◆ Task requirements: Once the line with "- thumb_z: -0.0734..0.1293" is found in the data, output it and each following line exactly, up to and including the line with "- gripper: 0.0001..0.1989", and nothing before or after.

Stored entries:

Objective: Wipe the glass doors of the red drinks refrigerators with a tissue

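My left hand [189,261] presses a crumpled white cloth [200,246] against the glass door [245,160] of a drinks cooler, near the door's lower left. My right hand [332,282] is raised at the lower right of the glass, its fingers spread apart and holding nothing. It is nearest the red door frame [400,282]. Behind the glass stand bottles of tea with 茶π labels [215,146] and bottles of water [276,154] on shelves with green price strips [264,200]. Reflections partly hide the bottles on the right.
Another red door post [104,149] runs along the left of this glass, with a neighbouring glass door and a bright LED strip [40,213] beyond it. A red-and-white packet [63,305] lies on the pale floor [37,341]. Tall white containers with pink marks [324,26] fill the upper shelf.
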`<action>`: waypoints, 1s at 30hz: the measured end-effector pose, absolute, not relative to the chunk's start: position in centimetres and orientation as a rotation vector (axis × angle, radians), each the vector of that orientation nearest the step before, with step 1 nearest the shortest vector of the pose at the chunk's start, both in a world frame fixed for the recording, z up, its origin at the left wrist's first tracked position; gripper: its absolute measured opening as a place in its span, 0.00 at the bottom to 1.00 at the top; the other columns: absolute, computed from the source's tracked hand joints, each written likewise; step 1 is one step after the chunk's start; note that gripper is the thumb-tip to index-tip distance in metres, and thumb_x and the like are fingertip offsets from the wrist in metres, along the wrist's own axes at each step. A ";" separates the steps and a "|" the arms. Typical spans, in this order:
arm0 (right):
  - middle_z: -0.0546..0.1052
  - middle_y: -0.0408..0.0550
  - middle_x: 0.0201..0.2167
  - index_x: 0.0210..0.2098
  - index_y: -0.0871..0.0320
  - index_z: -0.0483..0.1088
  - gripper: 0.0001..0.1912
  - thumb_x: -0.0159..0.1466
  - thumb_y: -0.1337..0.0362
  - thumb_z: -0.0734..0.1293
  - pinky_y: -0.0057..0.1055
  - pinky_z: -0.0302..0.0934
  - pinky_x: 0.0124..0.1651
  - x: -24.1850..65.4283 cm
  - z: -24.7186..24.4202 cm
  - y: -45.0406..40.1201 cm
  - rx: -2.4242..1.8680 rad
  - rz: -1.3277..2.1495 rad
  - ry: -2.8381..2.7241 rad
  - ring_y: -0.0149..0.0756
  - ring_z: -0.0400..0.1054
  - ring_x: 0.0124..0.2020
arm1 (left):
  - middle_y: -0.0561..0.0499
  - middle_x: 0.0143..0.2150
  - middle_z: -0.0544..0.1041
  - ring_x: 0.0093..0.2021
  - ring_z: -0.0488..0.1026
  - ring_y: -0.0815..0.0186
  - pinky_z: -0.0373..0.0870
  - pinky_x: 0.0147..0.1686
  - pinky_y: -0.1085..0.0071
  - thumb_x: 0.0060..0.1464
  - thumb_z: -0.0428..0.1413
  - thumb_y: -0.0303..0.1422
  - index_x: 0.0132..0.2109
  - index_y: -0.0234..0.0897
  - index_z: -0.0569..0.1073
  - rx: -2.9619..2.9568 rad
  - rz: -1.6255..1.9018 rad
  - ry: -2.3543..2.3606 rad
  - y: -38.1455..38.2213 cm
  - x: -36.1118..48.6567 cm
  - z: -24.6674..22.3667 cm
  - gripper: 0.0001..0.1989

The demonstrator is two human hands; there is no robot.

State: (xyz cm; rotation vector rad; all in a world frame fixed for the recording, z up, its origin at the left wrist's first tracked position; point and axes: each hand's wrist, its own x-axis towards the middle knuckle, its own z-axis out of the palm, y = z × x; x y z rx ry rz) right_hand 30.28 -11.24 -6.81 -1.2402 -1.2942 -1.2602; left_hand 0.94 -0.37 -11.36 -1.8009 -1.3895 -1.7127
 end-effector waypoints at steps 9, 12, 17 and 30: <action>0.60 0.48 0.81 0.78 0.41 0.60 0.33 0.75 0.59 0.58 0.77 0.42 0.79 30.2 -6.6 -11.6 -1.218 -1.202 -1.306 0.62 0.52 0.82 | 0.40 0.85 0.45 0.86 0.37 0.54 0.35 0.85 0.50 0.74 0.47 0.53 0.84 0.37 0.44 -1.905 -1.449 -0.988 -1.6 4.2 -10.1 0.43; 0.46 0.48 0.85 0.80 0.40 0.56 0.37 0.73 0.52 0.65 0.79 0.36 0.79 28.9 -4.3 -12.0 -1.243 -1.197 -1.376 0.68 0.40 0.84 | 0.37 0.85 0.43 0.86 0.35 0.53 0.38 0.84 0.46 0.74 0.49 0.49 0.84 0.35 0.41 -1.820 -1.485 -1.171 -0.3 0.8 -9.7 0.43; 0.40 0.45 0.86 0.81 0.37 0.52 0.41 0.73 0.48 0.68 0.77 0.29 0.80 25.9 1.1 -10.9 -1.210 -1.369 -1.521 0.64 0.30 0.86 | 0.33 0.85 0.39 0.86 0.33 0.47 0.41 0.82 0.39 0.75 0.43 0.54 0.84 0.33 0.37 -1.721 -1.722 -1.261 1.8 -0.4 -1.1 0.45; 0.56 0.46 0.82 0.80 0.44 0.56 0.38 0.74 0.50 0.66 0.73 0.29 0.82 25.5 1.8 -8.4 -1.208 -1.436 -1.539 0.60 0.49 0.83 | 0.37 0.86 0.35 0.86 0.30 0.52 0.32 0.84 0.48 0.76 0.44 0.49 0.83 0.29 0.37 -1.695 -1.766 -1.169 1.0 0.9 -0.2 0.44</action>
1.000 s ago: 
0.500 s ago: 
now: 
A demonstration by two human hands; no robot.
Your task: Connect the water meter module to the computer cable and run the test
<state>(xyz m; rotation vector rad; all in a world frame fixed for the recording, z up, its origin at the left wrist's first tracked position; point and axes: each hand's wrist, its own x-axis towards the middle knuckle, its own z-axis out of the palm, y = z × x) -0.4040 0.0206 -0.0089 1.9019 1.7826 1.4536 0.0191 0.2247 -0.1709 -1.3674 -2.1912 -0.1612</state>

◆ Answer space:
  - thumb_z: -0.0734..0.1293
  - pinky_y: -0.0057..0.1055
  - pinky_z: -0.0302..0.0934
  - pinky_x: 0.0124..0.1651
  - x: -24.1850..65.4283 cm
  - z: -24.7186..24.4202 cm
  - y: -45.0406..40.1201 cm
  - rx: -2.4242..1.8680 rad
  - rz: -1.3277..2.1495 rad
  - ry: -2.8381..2.7241 rad
  - ring_y: -0.0149..0.0756
  - ring_z: -0.0400..0.1054
  - ring_x: 0.0124..0.2020
arm1 (left):
  - middle_y: -0.0561..0.0499
  - middle_x: 0.0143..0.2150
  - middle_z: -0.0544..0.1041
  - ring_x: 0.0093..0.2021
  - ring_z: -0.0488..0.1026
  - ring_y: -0.0815..0.0186
  - pinky_z: -0.0373..0.0870
  - pinky_x: 0.0147..0.1686
  - pinky_y: -0.1085..0.0071
  - thumb_x: 0.0060..0.1464
  - thumb_z: -0.0428..0.1413
  - thumb_y: -0.0303..0.1422
  - index_x: 0.0132..0.2109
  - index_y: -0.0234..0.0897
  - index_z: -0.0569..0.1073
  - rx: -2.9619..2.9568 rad
  - rz: -1.6255..1.9018 rad
  - ry: -2.3543..2.3606 rad
  - y: -38.1455..38.2213 cm
  - x: -36.1118..48.6567 cm
  - z: -24.6674..22.3667 cm
  - gripper: 0.0001..0.1989

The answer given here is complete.